On the other hand, Viador (formerly called Infospace) earnestly desires to become a full-fledged corporate portal player. Viador had already done the tough work in integrating its OLAP and SQL reporting engines prior to launching its portal strategy. Its recent technology and marketing partnership with InfoSeek shows that Viador is serious about making good on the promise of delivering a portal that provides one-stop shopping for both structured and unstructured data.

Information Advantage was actually the first business intelligence vendor to jump on the portal bandwagon. However, Information Advantage might admit that it hasn't exactly hit the jackpot with MyEureka! Although the product might be okay, its impact on revenues has been depressing.

Seeking additional financial resources to achieve its goal of becoming a leading business intelligence player, Information Advantage recently agreed to be acquired by Sterling Software for about $163 million in cash. Sterling Software, which successfully sells host-based business intelligence tools to its 20,000 customers, obviously saw an opportunity to gobble up a complementary set of technologies at a bargain basement price. It's clear Information Advantage had few other options but to accept the deal.

In some respects, it's sad to see one of the two remaining independent ROLAP players get subsumed into a company with a growth by acquisition strategy.
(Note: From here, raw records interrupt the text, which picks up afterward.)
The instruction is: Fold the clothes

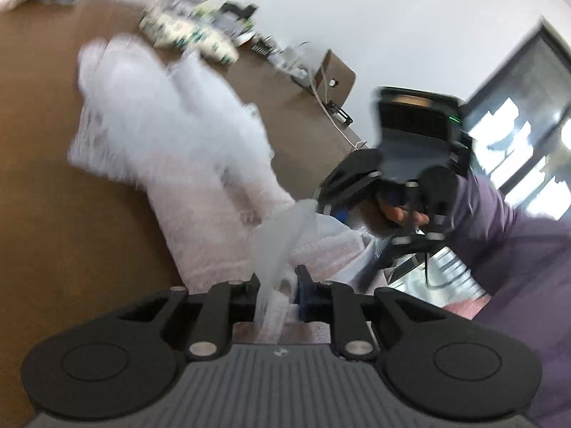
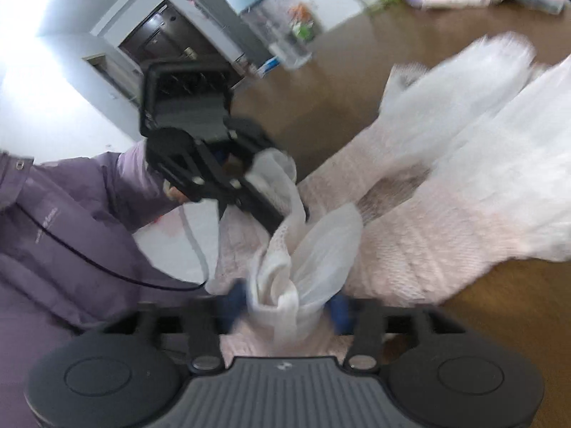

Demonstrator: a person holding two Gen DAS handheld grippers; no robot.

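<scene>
The left gripper (image 1: 276, 287) is clamped on the white garment (image 1: 171, 125). The right gripper (image 2: 285, 306) seems apart around a bunched end; the garment's length runs toward the upper frame

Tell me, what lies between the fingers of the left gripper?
In the left wrist view, a strip of sheer white fabric from the pale pink garment runs between the left gripper fingers, which pinch it. Nothing else is there.

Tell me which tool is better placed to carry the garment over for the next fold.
Probably left: the left tool is pinched narrowly on the garment, while the right tool stands wider around a loose bunch, grip unclear.
</scene>
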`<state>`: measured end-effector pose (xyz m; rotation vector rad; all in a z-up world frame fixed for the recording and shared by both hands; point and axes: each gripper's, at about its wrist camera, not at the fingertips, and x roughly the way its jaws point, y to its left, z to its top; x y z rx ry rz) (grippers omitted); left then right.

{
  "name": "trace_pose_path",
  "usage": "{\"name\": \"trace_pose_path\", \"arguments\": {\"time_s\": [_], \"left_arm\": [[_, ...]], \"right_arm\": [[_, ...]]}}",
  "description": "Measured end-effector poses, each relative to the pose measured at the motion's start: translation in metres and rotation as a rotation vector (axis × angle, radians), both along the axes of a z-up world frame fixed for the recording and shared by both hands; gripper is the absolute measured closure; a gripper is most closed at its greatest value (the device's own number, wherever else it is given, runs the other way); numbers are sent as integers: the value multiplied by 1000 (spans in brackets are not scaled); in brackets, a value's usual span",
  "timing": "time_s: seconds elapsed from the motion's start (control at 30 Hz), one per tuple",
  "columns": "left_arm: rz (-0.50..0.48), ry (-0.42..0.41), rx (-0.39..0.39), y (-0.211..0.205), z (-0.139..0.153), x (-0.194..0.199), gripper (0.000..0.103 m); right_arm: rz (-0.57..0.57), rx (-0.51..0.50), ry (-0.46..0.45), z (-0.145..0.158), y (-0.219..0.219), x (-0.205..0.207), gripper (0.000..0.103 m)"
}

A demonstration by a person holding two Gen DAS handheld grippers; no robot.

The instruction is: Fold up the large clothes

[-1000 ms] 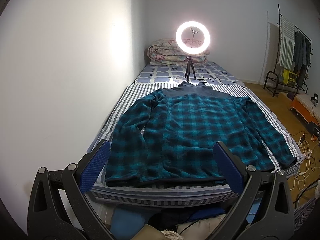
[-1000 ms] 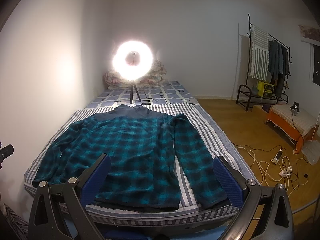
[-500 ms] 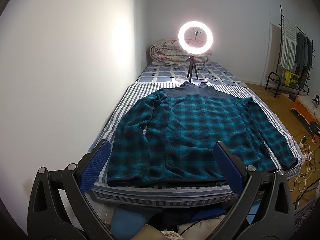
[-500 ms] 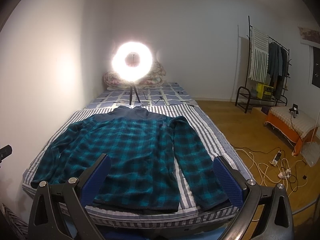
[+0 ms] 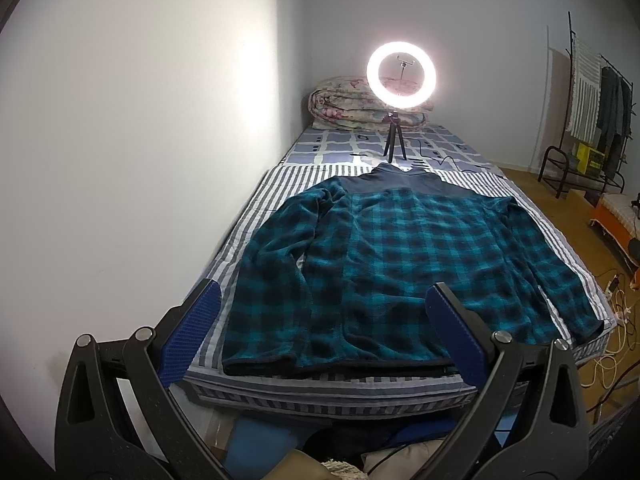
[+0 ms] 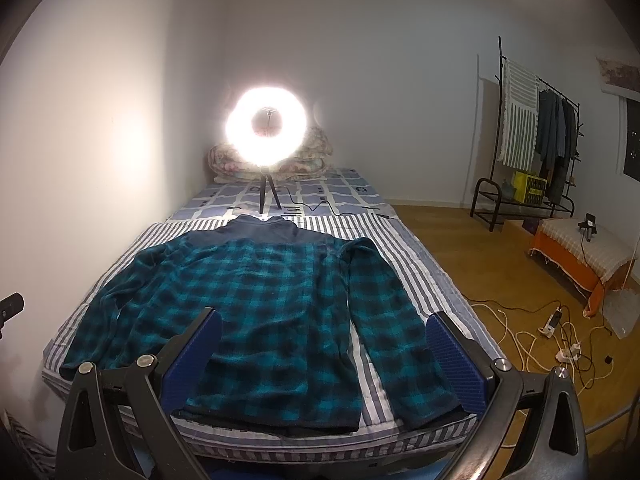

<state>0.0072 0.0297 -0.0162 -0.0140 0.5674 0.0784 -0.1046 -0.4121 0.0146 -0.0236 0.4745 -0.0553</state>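
Observation:
A teal and dark plaid fleece jacket (image 5: pixel 404 256) (image 6: pixel 272 300) lies spread flat on the striped bed cover (image 5: pixel 256 208) (image 6: pixel 408 264), collar away from me, both sleeves down along its sides. My left gripper (image 5: pixel 320 316) hovers open above the jacket's hem near the foot of the bed, nothing between its blue pads (image 5: pixel 188 340). My right gripper (image 6: pixel 324 340) is open too, held over the hem and the right sleeve (image 6: pixel 396 336), clear of the cloth.
A lit ring light on a small tripod (image 5: pixel 400 80) (image 6: pixel 266 128) stands on the bed beyond the collar, with a folded quilt (image 5: pixel 344 104) behind it. White wall runs along the left. Cables and a power strip (image 6: pixel 556 328) lie on the wooden floor; a clothes rack (image 6: pixel 532 136) stands at right.
Both grippers have drifted slightly forward and to the left over the foot of the bed. The jacket has not moved and both grippers stay open.

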Motion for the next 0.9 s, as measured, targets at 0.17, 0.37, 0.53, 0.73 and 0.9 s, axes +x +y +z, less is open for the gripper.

Information Advantage represents Sterling Software's 35th acquisition. The only remaining, independent ROLAP player is MicroStrategy.

In many respects, Information Advantage's demise as an independent player was inevitable. Despite the hype surrounding OLAP, we've always maintained that ROLAP is a niche technology designed for power users. As such, the true market for ROLAP is rather small, forcing most ROLAP players to revamp their product lines or find a place within the product portfolio of a larger company. It appears that Information Advantage was unable to reposition itself fast enough to target the larger, sweet spot of the business intelligence market before it encountered financial difficulties.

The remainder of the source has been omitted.